• About this task: Of all the lines below, return only those starting with the line holding "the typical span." and going on through the line holding "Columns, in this", exactly as written.

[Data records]
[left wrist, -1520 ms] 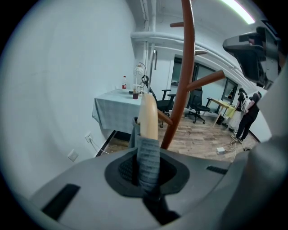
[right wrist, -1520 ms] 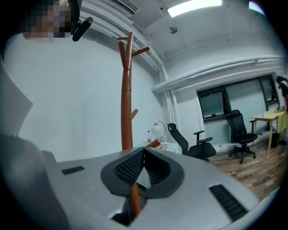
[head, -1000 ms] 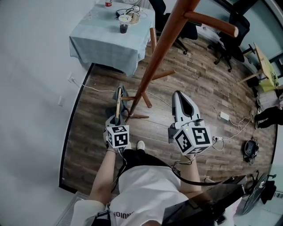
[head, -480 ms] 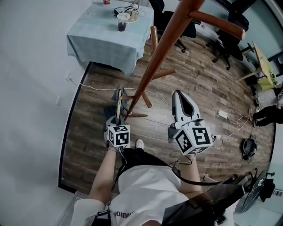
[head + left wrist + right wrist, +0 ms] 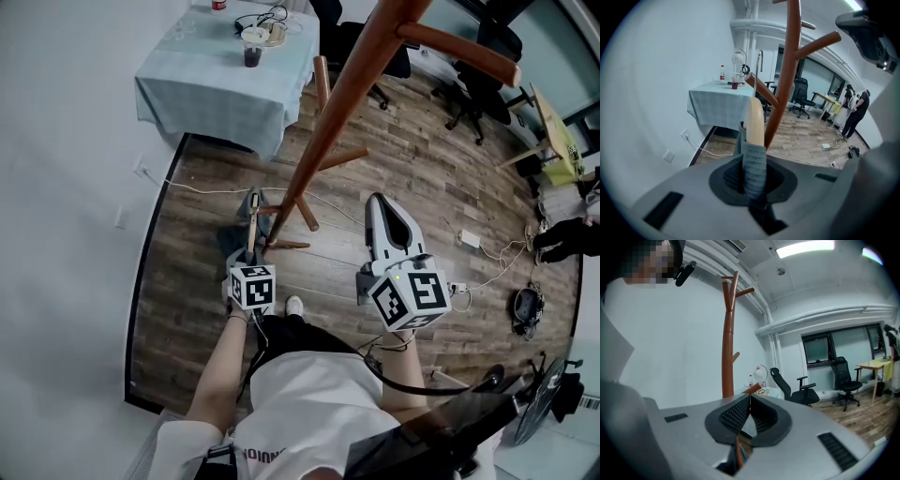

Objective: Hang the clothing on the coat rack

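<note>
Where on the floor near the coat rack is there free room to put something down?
Free: wooden floor between the brown wooden coat rack and the black office chairs. Crowded: the rack's feet, and the white power strip and cables at right.

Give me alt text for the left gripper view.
The left gripper is shut on grey clothing on a pale wooden hanger, just in front of the brown coat rack. A cloth-covered table stands behind.
</note>
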Available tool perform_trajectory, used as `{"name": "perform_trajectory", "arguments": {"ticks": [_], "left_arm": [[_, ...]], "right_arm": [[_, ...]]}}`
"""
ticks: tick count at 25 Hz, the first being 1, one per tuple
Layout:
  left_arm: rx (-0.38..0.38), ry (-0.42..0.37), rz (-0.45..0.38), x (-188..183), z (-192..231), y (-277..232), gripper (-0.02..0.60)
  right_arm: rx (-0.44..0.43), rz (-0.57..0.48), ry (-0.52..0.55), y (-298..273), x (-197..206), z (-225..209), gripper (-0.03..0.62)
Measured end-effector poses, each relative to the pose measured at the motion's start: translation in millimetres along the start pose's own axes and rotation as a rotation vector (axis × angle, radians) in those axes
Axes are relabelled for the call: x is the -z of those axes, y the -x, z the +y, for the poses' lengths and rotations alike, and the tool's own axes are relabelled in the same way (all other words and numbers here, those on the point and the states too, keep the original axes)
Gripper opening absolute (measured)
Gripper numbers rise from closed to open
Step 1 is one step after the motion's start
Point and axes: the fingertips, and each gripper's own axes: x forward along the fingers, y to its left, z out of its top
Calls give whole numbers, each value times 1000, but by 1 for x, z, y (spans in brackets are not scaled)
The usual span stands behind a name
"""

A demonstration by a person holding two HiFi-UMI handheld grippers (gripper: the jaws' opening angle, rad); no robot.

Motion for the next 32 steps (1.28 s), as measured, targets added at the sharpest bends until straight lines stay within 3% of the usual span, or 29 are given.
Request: {"name": "perform_trajectory", "arguments": {"ticks": [32], "left_arm": [[66,-65,74,16,-25,-29,31]], "right_arm": [[73,20,19,13,5,-19,21]]}}
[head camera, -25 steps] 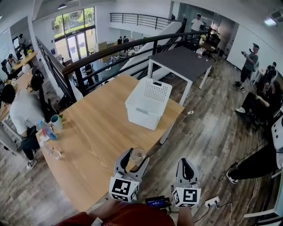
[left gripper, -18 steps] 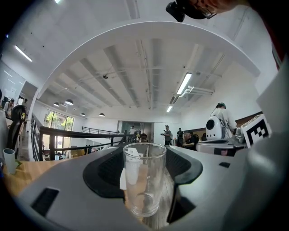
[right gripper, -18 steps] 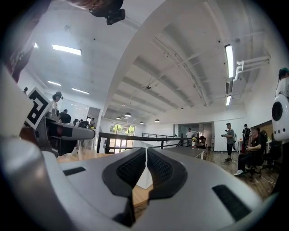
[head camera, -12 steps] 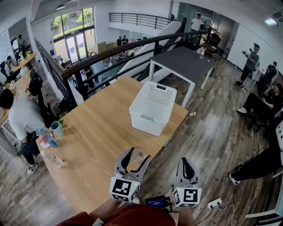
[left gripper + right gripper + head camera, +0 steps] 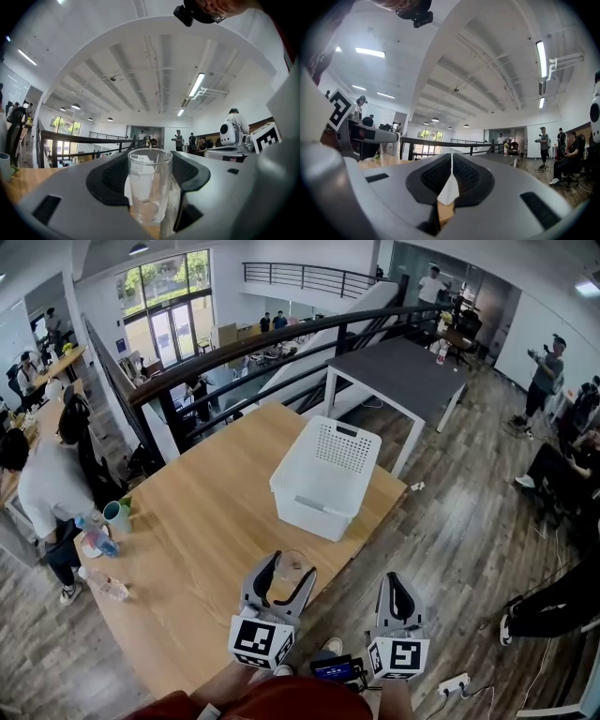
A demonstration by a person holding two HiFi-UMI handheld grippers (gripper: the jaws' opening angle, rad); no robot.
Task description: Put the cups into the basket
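Observation:
A clear glass cup (image 5: 289, 574) stands between the jaws of my left gripper (image 5: 286, 579), near the front edge of the wooden table (image 5: 197, 521). In the left gripper view the cup (image 5: 149, 187) fills the gap and both dark pads lie against its sides. The white perforated basket (image 5: 323, 474) sits further back on the table's right side, and part of it shows behind the cup (image 5: 140, 160). My right gripper (image 5: 395, 594) hangs off the table's front right with its jaws together and nothing in them. A teal cup (image 5: 117, 516) stands at the table's left edge.
Plastic bottles (image 5: 103, 589) and small items lie near the teal cup on the left. A dark railing (image 5: 234, 348) runs behind the table, and a grey table (image 5: 394, 367) stands beyond it. People stand and sit around the room, one close to the table's left end (image 5: 47, 484).
The head view has shifted slightly. Both grippers and the glass cup keep the same places relative to each other.

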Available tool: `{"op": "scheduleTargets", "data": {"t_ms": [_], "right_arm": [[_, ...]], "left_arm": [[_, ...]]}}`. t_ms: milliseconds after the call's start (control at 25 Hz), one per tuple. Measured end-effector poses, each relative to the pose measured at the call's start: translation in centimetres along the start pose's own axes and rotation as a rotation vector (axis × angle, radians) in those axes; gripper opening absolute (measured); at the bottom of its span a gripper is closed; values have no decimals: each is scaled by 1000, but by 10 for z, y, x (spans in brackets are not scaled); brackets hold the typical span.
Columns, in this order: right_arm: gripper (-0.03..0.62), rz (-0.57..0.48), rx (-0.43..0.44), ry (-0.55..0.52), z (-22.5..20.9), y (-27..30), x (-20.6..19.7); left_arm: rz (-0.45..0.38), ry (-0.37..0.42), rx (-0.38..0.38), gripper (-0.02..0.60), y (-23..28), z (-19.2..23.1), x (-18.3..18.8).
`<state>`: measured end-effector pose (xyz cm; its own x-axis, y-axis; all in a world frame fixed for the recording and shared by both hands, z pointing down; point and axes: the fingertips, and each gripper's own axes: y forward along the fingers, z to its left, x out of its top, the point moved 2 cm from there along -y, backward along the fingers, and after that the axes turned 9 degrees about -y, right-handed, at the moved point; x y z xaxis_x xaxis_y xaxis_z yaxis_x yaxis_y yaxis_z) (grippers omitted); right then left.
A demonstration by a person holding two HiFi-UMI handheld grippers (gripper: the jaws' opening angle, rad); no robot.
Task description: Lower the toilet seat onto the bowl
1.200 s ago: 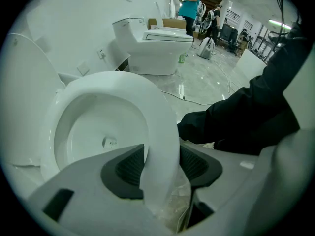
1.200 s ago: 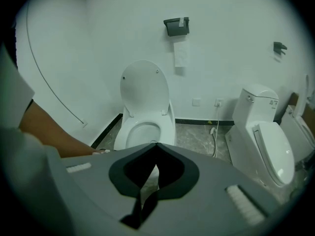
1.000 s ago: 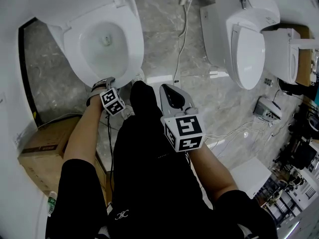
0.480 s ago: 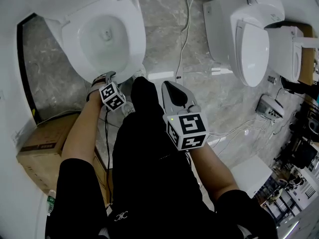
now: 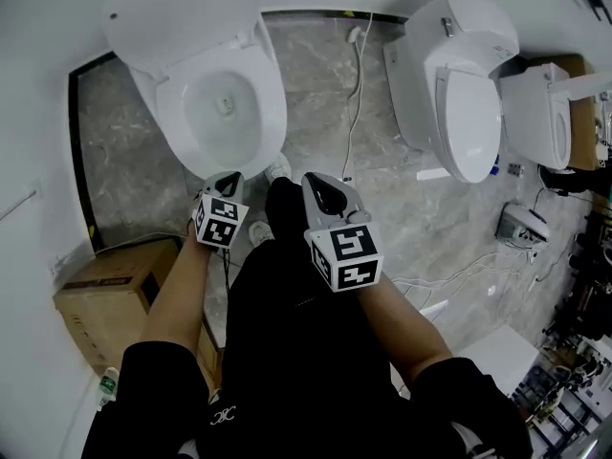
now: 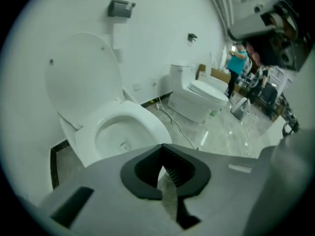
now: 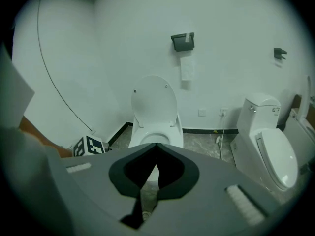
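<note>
toilet seat lies flat on the rim of the bowl, at the upper left of the head view, and only the lid behind it stands up against the wall. from this i judge that the lowering itself is done. what is left seems only to take the hands away, because the task does not ask for the lid. the left gripper hangs just in front of the bowl and does not touch the seat. its jaws have just been closing and are pressed together with nothing between them. the right gripper is beside it, also with jaws together and empty. a second toilet stands well apart on the right, and a cardboard box on the left.
</note>
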<state>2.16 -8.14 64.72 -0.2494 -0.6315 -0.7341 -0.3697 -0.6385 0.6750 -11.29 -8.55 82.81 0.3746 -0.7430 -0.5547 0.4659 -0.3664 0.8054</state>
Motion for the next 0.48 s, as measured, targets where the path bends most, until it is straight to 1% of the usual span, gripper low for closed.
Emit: {"op": "scheduleTargets", "data": {"t_ms": [80, 160, 240, 320, 400, 480], "right_arm": [[9, -29, 14, -17, 8, -14, 18], [9, -55, 27, -40, 13, -26, 37], [9, -87, 45, -60, 14, -35, 61], [9, -139, 77, -63, 16, -45, 88], [9, -200, 103, -54, 19, -54, 113], [9, -249, 116, -54, 20, -60, 138]], "left_arm": [[-65, -71, 34, 11, -36, -7, 23], [-122, -116, 78, 11, -73, -13, 50], [-161, -170, 134, 11, -109, -15, 79], [-188, -224, 189, 11, -143, -16, 104], [-227, -253, 228, 11, -178, -20, 129], [-287, -285, 259, 11, -212, -21, 153]]}}
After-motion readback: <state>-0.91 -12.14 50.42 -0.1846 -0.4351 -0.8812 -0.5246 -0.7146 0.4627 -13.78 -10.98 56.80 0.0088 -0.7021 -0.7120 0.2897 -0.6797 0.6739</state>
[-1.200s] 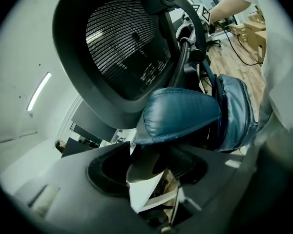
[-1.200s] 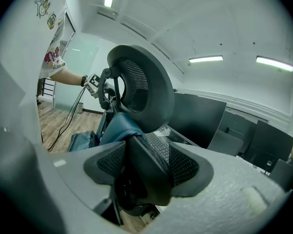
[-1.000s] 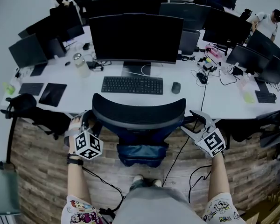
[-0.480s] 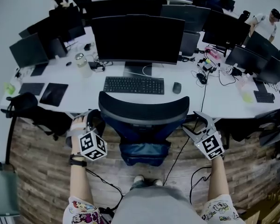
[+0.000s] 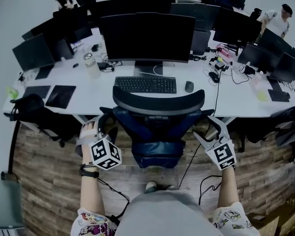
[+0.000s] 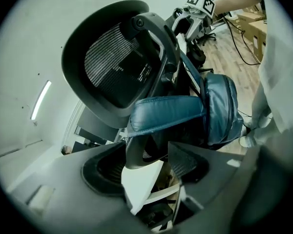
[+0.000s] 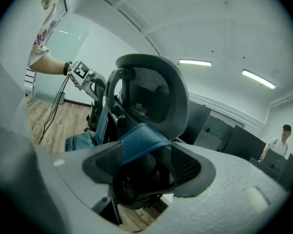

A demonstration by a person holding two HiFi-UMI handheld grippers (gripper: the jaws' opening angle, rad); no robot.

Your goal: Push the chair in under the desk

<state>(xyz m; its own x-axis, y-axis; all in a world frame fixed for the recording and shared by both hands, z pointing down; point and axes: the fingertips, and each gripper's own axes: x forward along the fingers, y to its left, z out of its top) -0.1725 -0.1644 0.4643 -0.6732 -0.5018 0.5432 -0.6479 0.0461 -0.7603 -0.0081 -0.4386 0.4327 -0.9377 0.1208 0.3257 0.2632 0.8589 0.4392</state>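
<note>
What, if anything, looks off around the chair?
Nothing is spilled or damaged. The chair sits square to the desk. One oddity: a loose cable hangs off the desk edge and trails across the floor just right of the chair, where the chair might catch it.

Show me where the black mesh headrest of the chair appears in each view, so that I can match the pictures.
Head view: headrest, a curved black band at the centre, just below the keyboard.
Left gripper view: headrest, upper left of centre, tilted.
Right gripper view: headrest, upper centre, nearly upright.
Shared landmark: the chair's blue padding, directly under the headrest in every view.
</note>
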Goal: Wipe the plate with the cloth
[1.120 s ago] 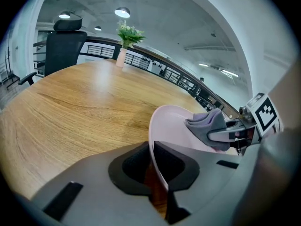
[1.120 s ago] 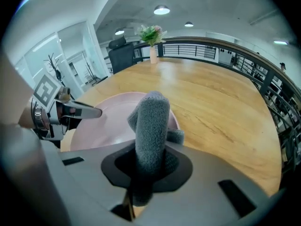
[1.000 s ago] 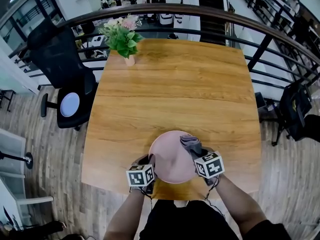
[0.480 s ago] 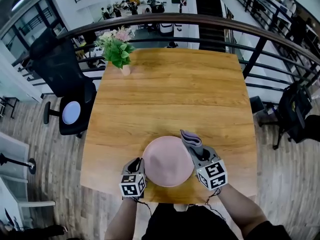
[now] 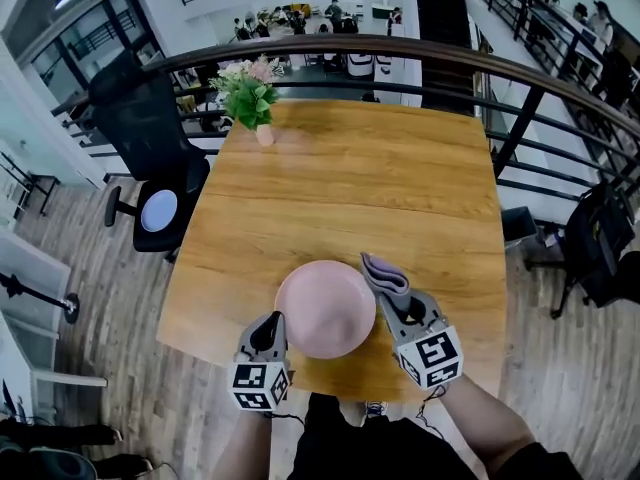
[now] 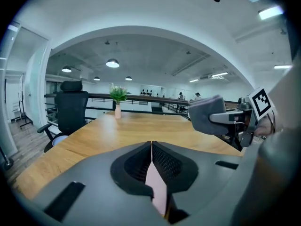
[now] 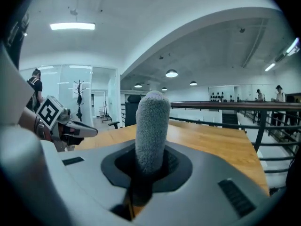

• Output for this task:
Available tool: `{"op": "scheduleTargets", "data": {"t_ms": [_], "right_arm": [[_, ...]], "left_arm": [[_, ...]]}}`. t_ms: milliseconds after the call's start (control at 25 Hz), one per tuple. Measured end-effector poses, each relative to the pose measured at the call's start: translation in centimetres along the start pose's own axes and rotation as a rotation vector (axis × angle, radians) in those axes; gripper opening absolute (measured); at the bottom of its span a gripper is closed; values have no decimals: each is scaled by 1000, but by 10 for z, y, x (spans in brackets are not scaled); brackets hold the typical span.
Columns, in this order: right_arm: gripper (-0.03..0.62), rz (-0.57..0.48), rx (-0.43..0.44), ry (-0.55..0.52), z (-22.5..20.9), y (-27..30), x (-20.6..19.7); left_arm: rz (-0.45..0.38), ry (-0.37..0.42), rx (-0.38..0.38), gripper (-0.02..0.60), y (-23..28), z (-19.2..23.1), x (-18.3..18.8).

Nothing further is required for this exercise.